The Egyptians understood the value of Education, and they organized schools at their temples for the training of the male children of the wealthy families and high officials. Girls of wealthy families were taught at home, while children of poorer parents, who tended to follow the trade of their fathers, received no formal Education, and most people could not read or write.
Children admitted to the temple schools were strictly disciplined by the priests, who trained them as scribes (writers) from around the age of nine. At the end of their schooling, pupils would be able to undertake responsible jobs, such as making records of the size of the yearly harvest and calculating the amount of tax to be paid to the Pharaoh. They might also be given important posts within government departments, or responsibility in legal or military matters.
Scribes occupied positions of respect that could rise to senior posts in the royal court, including that of a vizier. They collected taxes, settled legal disputes, designed building and recruited men for the army. Perhaps the most famous of all scribes to emerge from Egyptian Education system was the vizier Imhotep. Such was his reputation for Wisdom and administrative skill that after his death he came to be considered a God. Although the majority of the scribes were male, the ancient Egyptians also had a word meaning ‘female scribe’, so some women were presumably allowed to do such work as well.
The statue is an idealized rendition of a loyal scribe and public official. In a squatted position, the scribe sits with his back upright and his eyes fixed forward. It is a representation in keeping with the positive attitudes and General respect held towards scribes throughout Khufu’s reign. Though asymmetrical, the anonymous scribe’s face denotes confidence and determination. His windswept wig-locks leave the expressions of his round face in plain view.


New Kingdom

Now comes the proper time to enchant you with the most fabulous treasure I have ever seen, that of The Boy King, my favorite Pharaoh of all times and most charming figure I hold a high respect and a devoted love for. I might not be able to explain why I am so fascinated by Tutankhamun but I don’t have to – what can be mentioned is the artistic value of his mortuary mask and the infinite unworldly beauty he was depicted with and surrounded by, in the same astonishing style as his Father Akhenaten (in spite of numerous attempts to erase him from history).

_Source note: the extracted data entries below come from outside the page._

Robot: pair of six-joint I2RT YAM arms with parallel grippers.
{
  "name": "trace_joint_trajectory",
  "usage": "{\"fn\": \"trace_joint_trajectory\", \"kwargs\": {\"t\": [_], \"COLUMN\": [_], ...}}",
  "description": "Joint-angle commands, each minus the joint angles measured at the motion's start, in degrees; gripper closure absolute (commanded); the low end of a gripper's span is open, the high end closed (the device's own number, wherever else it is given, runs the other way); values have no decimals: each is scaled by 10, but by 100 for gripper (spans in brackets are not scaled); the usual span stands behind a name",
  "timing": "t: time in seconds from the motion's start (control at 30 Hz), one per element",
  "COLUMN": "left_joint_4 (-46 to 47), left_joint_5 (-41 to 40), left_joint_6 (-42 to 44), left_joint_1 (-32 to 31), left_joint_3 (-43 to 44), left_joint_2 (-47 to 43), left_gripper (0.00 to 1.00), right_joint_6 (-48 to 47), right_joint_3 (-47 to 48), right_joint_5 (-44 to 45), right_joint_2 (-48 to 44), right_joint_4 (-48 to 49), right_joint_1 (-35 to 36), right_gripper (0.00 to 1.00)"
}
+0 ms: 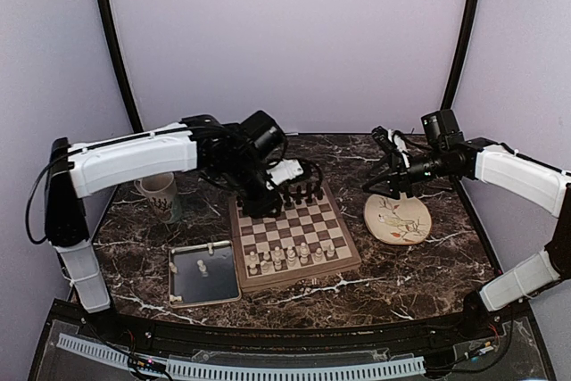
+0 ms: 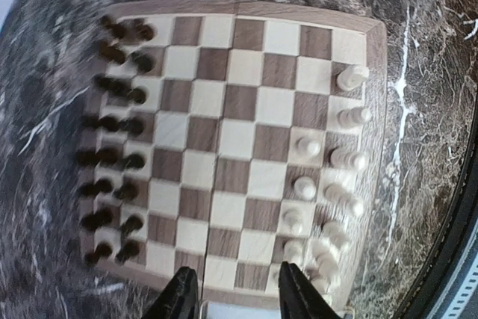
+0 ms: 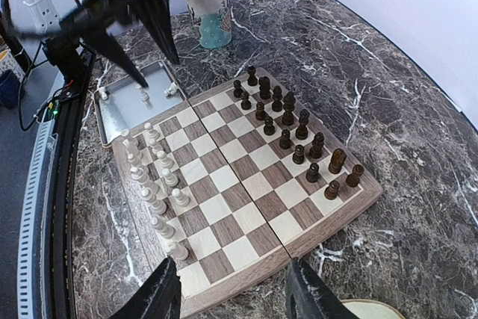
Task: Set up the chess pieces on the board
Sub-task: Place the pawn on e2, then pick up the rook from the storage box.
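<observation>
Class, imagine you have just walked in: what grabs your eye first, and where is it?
The wooden chessboard at the centre of the dark marble table stands out, with dark pieces along its far edge and white pieces along the near one. Left of it, a grey tray holds a few leftover pieces, and the left arm's open end effector hangs near the board's far left corner.

The left arm (image 1: 134,156) and right arm (image 1: 522,176) wear rounded white shells between black joints. A thin black cable (image 1: 32,210) loops beside the left shoulder, and more black wiring (image 1: 385,142) bunches at the right wrist. The fingers (image 2: 179,300) are black and tapered.
</observation>
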Motion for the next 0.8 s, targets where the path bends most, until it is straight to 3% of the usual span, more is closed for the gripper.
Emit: {"fn": "trace_joint_trajectory", "kwargs": {"t": [0.0, 0.23, 0.4, 0.77], "left_joint_4": [-38, -110, -75, -28], "left_joint_5": [-52, -67, -40, -4], "left_joint_6": [-120, -270, -305, -296], "left_joint_1": [27, 70, 98, 101], "left_joint_3": [-98, -277, -364, -373], "left_joint_2": [-126, -211, -238, -167], "left_gripper": [60, 59, 57, 57], "right_joint_6": [-5, -10, -9, -5], "right_joint_3": [0, 8, 5, 2], "right_joint_5": [-12, -1, -1, 6], "right_joint_2": [0, 17, 20, 15], "right_joint_4": [-3, -11, -8, -5], "right_joint_1": [-3, -2, -3, -3], "right_gripper": [52, 52, 52, 51]}}
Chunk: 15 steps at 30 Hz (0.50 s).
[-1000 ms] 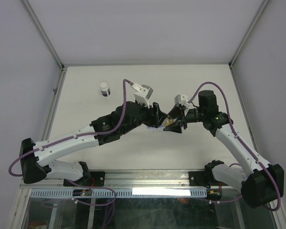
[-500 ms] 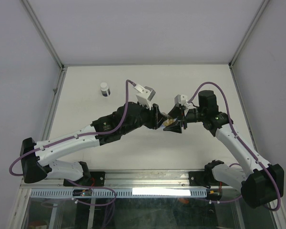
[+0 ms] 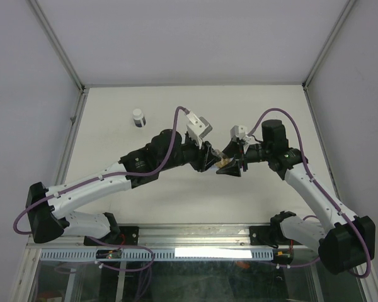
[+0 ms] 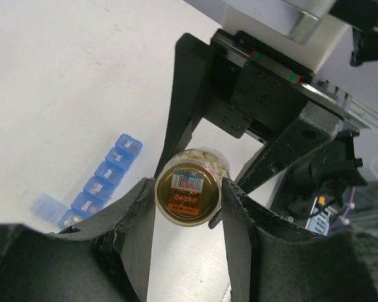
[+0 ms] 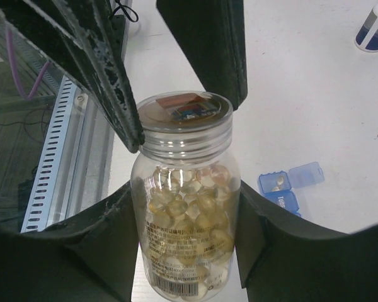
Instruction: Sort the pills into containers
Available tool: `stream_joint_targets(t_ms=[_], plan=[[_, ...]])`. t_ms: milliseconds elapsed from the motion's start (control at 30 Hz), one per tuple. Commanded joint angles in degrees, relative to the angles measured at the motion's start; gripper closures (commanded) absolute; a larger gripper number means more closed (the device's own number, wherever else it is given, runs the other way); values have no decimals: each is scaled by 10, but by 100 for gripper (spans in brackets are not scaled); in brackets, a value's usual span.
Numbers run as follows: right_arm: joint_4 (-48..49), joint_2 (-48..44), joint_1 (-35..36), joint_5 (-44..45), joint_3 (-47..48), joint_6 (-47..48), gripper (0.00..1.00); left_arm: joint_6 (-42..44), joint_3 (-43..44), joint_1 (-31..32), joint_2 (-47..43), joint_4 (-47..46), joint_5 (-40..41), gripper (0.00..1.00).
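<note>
My right gripper is shut on a clear bottle filled with amber pills and holds it above the table. My left gripper is closed around the bottle's amber cap, one finger on each side. In the top view both grippers, left and right, meet at the table's middle. The blue pill-organiser strip lies on the table below. Its end compartment is open and holds a few pills.
A small clear white-capped vial stands at the back left and also shows in the right wrist view. A metal rail runs along the table's near edge.
The left wrist has rotated around the cap and its forearm has shifted right. The right arm and the bottle have stayed in place.
</note>
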<state>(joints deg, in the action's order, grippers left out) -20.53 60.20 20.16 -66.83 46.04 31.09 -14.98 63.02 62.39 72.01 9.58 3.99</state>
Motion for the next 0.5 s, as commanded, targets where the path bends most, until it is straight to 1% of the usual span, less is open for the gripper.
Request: stream_joint_targets(t_ms=[0,67,100,167,233,267,333,467], plan=[[45,-6,-1,-9,19,-7,100,156,-22,-39,12,-1,-238,68],[46,-7,-1,-9,19,-7,100,222,-29,-76,14,6,-329,67],[45,-7,-1,-10,19,-7,100,265,-31,-91,15,12,-359,64],[45,-7,-1,-10,19,-6,100,366,-29,-103,19,30,-408,55],[45,-7,-1,-11,19,-6,100,421,-22,-110,27,33,-433,43],[45,-7,-1,-11,19,-6,100,438,-16,-113,30,34,-438,38],[45,-8,-1,-12,19,-6,100,453,6,-118,47,32,-431,34],[43,-10,-1,-13,19,-4,100,429,40,-126,60,19,-396,28]])
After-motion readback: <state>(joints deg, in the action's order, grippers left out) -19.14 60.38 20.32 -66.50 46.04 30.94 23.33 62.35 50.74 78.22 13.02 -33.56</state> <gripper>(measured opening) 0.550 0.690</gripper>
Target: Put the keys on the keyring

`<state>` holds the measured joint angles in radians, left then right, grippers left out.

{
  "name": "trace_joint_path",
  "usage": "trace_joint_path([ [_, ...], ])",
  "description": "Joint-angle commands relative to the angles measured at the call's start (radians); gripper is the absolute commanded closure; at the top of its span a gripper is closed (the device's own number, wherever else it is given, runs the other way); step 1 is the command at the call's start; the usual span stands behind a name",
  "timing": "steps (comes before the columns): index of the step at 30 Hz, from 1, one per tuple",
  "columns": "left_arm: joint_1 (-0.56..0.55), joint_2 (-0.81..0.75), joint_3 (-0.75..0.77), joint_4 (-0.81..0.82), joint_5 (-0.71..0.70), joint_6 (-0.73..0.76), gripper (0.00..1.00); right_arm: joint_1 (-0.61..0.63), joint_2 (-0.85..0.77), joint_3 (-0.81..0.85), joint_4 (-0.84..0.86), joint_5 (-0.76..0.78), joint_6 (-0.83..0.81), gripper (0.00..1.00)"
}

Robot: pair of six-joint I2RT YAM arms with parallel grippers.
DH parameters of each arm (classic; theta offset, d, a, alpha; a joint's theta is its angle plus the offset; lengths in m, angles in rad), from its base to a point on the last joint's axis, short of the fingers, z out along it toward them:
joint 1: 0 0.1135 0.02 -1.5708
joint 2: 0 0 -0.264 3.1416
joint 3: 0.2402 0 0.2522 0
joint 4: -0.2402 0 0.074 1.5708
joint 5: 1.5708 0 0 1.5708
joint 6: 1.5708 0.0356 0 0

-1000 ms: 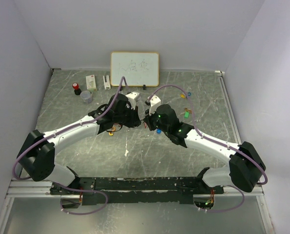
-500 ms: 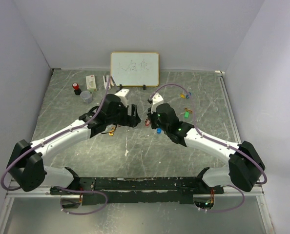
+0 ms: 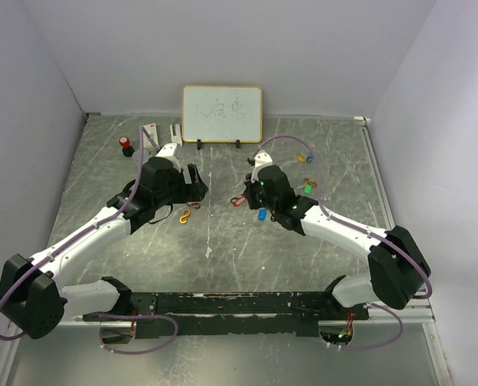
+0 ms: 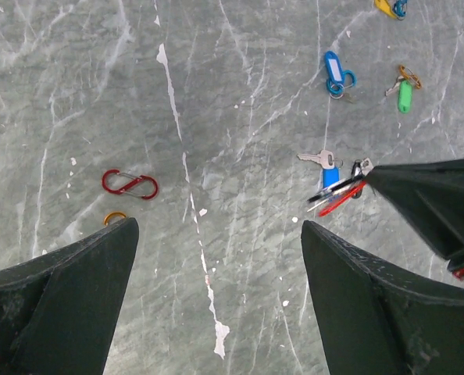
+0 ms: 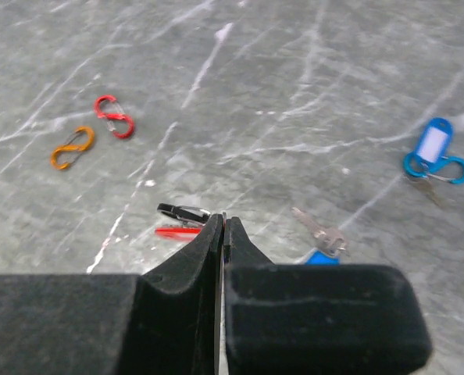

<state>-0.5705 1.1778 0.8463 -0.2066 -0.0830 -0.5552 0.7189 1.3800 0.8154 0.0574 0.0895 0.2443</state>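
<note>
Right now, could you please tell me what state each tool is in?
Left tool: open, holding nothing.
Right tool: closed, apparently pinching the keyring.

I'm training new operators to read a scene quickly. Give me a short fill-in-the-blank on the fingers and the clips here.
1. The fingers of the left gripper stand ___, holding nothing.
2. The right gripper is ___ on the keyring.
3. Beside the red S-clip on the table lies an ___ one.
Missing words: open; shut; orange.
</note>
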Motion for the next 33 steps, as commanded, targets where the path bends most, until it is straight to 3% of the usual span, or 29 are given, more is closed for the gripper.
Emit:
trace_joint_path([
  [1, 0.011, -0.006, -0.015, 0.026, 0.021, -0.012, 0.04, -0.035, 0.032, 0.095, -0.147, 0.266, 0.081, 1.00],
  [4, 0.012, -0.006, -0.016, 0.028, 0.026, -0.011, 0.04, -0.044, 0.070, 0.115, -0.200, 0.336, 0.104, 1.00],
  [6, 0.016, -0.008, -0.018, 0.028, 0.025, -0.012, 0.04, -0.043, 0.046, 0.080, -0.132, 0.228, 0.076, 1.00],
  [7, 0.016, -0.009, -0.017, 0.029, 0.025, -0.012, 0.04, -0.043, 0.027, 0.047, -0.068, 0.099, 0.056, 1.00],
  [9, 0.016, -0.013, -0.019, 0.027, 0.023, -0.010, 0.04, -0.045, -0.012, -0.003, 0.025, 0.024, 0.064, 1.00],
  [16, 0.017, -0.016, -0.022, 0.037, 0.034, -0.008, 0.04, -0.097, 0.016, 0.046, -0.078, 0.167, 0.112, 1.00],
  [33, 0.020, -0.041, -0.084, 0.112, 0.092, -0.018, 0.00, -0.220, 0.330, 0.250, 0.080, 0.071, 0.079, 1.00],
])
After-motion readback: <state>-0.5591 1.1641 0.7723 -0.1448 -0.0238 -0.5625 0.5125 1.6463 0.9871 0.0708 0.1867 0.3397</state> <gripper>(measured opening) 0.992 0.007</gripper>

Akhenaten tried to shift his culture from Egypt’s traditional polytheistic religion in favor of the worship centered on the Atenism, direction which is sometimes described as monolatristic, henotheistic, or even quasi-monotheistic.
This was a breakthrough in the Bronze Age and the highlight of all ages, to my (religious) opinion. An early inscription likens the Aten to the Sun as compared to stars, and later official language avoids calling the Aten a god, giving the solar deity a status above mere gods. It must be said that the personality of Akhenaten and the significance and extent of his action and his idea have been judged in various ways. At the end of the 19th century, the great English Egyptologist, Sir Flinders Petrie, the first to understand Akhenaten ’s historical importance, described him both as the first monotheist and the first individual in history and wrote “a man who was indisputably a genius and who managed to crush the thousand-year-old shell of habits, superstitions and conventions of society and courageously resisted the power of the clergy and other dignitaries“.
Not only did Akhenaten introduce this monotheistic approach on religion, but he completely revolutionized Art – the Amarna period is famous for the figurative representation innovations which profoundly shook and shocked the mentalities of the traditionalist and conservative society. All that was static, fixed for eternity, was now in motion. Vertical axes became diagonals, resulting in the stretched heads and crowns.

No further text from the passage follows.